Sophia Domancich, claire et énigmatique

La pianiste Sophia Domancich parle de son nouvel album solo : Le Grand Jour.

© Christian Taillemite

2 avril 2021. Après un an sans concerts, j’ai le plaisir d’assister à une performance exceptionnelle de Sophia Domancich. Organisée à l’occasion de la sortie de son troisième album solo chez Peewee !, cette performance a calmé les cœurs de tous ceux qui attendaient avec impatience de revoir la musique se jouer en live. Pour moi comme pour d’autres il s’agissait du premier concert depuis plusieurs mois. Et quel concert ! Sophia Domancich nous a interprété de nouvelles compositions provenant de l’union entre pianos à queue et Fender Rhodes. Nous étions tous invités à assister à cette cérémonie musicale, à ce mariage sonore, à ce grand jour. Il y a quelque chose d’intrigant chez Sophia Domancich. Un je-ne-sais-quoi qui pousse l’oreille à l’écoute. De mystérieux tableaux s’enchaînaient au fil des morceaux. Les couleurs étaient harmoniques, mélodiques et parfois silencieuses, créant ainsi un espace propice à l’épanouissement de la pensée et de la rêverie.

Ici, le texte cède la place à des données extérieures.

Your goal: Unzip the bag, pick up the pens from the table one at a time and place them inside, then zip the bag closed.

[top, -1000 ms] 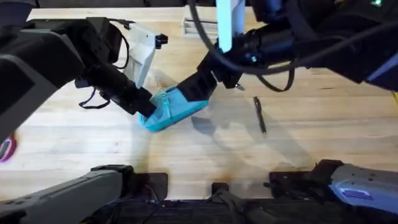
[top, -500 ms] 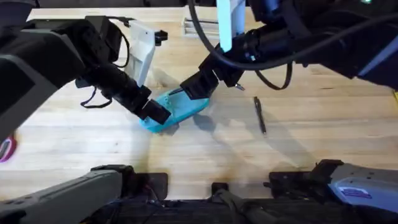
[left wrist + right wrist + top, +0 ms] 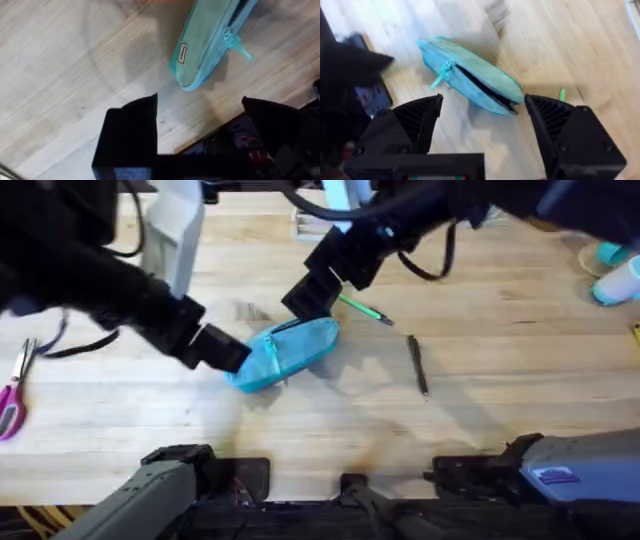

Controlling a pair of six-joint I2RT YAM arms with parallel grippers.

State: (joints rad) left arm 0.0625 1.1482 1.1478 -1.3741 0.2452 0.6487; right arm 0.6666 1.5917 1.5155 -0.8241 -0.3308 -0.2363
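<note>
Both pincers spread, bag (image 3: 285,352) seemingly unzipped

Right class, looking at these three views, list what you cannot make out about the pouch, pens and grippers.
- Inside of the bag: dark behind the open zipper slit, right wrist view.
- Green pen: one end hidden under the right gripper, overhead.
- Black pen: too small for detail, overhead.
- Left gripper: dark and blurred, overhead.

Teal bag (image 3: 285,352) unzipped, flat on table (image 3: 500,370); green pen (image 3: 362,310), seemingly black pen (image 3: 417,364) beside.
</note>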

À la suite de ce fabuleux concert, j’ai eu l’occasion de m’entretenir avec la pianiste, afin de revenir sur certains moments clés de sa carrière et discuter de son nouveau disque solo : Le Grand Jour. Une rencontre à l’image de sa musique : imprévisible, honnête et vivante.

Sophia Domancich © Peewee !

- Le premier album de votre carrière : Equip Out. Que vous évoque-t-il ?

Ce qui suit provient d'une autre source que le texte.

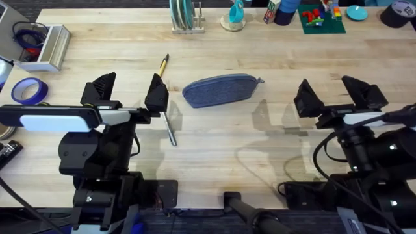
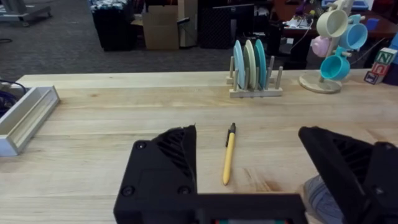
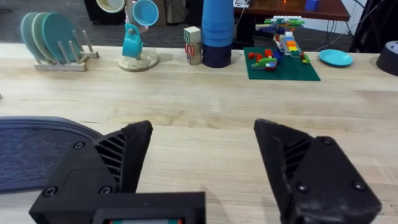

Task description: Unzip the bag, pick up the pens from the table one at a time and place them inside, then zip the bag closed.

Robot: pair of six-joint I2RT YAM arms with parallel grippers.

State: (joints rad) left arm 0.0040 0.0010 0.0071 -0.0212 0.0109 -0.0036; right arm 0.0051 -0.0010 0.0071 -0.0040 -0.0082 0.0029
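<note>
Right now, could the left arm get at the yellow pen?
Probably yes. The yellow pen lies on bare table just ahead of the left gripper, whose jaws are open, with nothing between them.

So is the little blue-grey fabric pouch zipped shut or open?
Shut, it seems: the blue-grey fabric pouch lies flat on the wooden table, no gap along its top, pull tab at its end.

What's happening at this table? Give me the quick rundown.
Nothing is being held yet. Both arms hover over the table with open fingers: the left gripper near the two pens, the right gripper to the right of the bag. The bag lies between them, apparently zipped shut. The yellow pen and the silver pen lie on the wood to the left of the bag.
</note>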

C’était les tout débuts. J’avais rencontré Elton [Dean] et Pip [Pyle] dans un festival au nord de la France. On a vite sympathisé, Pip a monté Equip Out et il m’a proposé d’en faire partie. Après avoir joué avec des artistes antillais et africains dans des clubs comme la Chapelle des Lombards, je me suis retrouvée avec ces gens-là et j’ai beaucoup appris. Ce n’était pas des gens qui passaient leur vie à répéter et comme ils étaient déjà connus, on a eu tout de suite fait beaucoup de concerts dans des salles assez importantes. En fait, j’ai appris sur le tas en faisant des concerts aux côtés de mes aînés.



- Ce premier album marque aussi vos débuts de compositrice avec le titre « Rêve de singe ». Il s’agit de votre toute première composition. C’est un morceau qui traverse l’ensemble de votre carrière, car vous le reprenez avec différentes formations. Accordez-vous une signification particulière à ce morceau ?

Je crois que je l’aime bien. C’est le premier morceau que j’ai composé et j’ai toujours composé sans trop me poser de questions. À l’époque, je m’en posais beaucoup plus au niveau instrumental. Est-ce que je l’ai composé pour l’Equip Out ? Je n’en suis même pas sûre, en tout cas je l’ai proposé et c’est la première de mes compositions qu’on a jouée. 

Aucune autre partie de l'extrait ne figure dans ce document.